━━━ DATA FOR THE TASK

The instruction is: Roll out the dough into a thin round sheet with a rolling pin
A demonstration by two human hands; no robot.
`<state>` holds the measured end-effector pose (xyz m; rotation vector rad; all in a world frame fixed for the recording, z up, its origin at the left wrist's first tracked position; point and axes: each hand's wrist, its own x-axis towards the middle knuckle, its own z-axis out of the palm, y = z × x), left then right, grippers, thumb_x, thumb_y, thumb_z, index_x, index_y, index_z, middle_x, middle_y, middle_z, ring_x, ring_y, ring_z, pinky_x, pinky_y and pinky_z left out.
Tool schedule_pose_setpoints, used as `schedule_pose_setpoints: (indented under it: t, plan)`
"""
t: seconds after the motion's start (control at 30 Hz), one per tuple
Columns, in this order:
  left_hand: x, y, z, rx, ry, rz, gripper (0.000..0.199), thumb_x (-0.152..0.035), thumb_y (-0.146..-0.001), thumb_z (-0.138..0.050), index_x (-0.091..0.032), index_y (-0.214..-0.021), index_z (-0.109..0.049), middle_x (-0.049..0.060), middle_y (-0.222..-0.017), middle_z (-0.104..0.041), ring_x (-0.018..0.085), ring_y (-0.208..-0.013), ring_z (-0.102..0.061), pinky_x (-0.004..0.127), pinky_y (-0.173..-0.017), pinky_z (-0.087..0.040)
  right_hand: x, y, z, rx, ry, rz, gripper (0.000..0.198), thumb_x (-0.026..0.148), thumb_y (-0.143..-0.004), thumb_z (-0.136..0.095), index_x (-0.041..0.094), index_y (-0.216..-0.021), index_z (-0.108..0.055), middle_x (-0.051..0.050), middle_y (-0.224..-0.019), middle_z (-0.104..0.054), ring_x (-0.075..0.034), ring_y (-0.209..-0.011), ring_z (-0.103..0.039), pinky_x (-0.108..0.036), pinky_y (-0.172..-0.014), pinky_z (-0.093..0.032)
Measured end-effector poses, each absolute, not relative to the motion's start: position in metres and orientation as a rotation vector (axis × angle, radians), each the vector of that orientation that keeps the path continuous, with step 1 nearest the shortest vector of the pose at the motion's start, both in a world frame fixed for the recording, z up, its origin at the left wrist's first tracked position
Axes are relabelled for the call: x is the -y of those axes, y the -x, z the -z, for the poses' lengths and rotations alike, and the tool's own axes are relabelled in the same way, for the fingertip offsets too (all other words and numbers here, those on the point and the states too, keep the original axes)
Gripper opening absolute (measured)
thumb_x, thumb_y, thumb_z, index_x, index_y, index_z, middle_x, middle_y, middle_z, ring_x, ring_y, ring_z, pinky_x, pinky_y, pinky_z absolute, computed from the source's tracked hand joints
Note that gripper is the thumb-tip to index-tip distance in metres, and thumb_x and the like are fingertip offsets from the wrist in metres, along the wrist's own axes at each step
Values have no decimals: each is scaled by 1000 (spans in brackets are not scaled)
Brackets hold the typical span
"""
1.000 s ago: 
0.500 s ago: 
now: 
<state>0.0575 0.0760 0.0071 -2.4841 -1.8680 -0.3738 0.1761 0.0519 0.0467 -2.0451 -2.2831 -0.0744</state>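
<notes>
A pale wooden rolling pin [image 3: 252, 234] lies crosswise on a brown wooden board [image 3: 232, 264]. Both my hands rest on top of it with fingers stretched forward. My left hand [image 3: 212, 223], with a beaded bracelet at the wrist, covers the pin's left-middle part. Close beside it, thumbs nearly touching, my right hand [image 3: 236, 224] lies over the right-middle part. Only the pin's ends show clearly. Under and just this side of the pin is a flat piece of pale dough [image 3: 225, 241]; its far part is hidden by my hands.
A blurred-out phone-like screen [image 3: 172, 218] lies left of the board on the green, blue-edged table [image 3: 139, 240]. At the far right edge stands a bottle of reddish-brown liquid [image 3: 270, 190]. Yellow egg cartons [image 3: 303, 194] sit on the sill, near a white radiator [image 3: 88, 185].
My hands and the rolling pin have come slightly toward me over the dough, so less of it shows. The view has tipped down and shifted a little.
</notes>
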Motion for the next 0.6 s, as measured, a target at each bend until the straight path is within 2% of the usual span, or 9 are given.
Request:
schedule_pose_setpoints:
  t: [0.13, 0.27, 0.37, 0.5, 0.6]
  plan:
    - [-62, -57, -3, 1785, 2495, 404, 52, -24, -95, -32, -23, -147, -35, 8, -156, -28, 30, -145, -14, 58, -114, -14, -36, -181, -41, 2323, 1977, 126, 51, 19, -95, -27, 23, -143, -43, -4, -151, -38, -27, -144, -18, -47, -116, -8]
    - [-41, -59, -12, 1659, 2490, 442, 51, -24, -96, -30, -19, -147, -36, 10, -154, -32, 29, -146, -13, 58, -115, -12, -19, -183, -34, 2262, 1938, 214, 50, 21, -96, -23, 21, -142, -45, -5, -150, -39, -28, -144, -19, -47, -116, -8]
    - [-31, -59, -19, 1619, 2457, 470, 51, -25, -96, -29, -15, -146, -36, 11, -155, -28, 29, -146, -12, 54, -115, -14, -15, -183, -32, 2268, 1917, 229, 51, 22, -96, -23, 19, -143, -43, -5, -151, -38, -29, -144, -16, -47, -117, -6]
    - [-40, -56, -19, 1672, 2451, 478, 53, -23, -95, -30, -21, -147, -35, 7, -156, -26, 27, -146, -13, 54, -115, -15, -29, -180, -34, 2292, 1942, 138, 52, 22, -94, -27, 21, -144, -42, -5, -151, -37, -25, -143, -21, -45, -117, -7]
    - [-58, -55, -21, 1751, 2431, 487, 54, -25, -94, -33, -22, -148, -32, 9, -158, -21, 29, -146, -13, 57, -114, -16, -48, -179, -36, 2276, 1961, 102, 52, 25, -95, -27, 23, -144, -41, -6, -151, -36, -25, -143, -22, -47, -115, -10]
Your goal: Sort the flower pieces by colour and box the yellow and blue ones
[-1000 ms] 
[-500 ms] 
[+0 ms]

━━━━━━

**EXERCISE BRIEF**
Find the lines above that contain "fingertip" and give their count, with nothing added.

**OUTPUT OF THE TASK**
2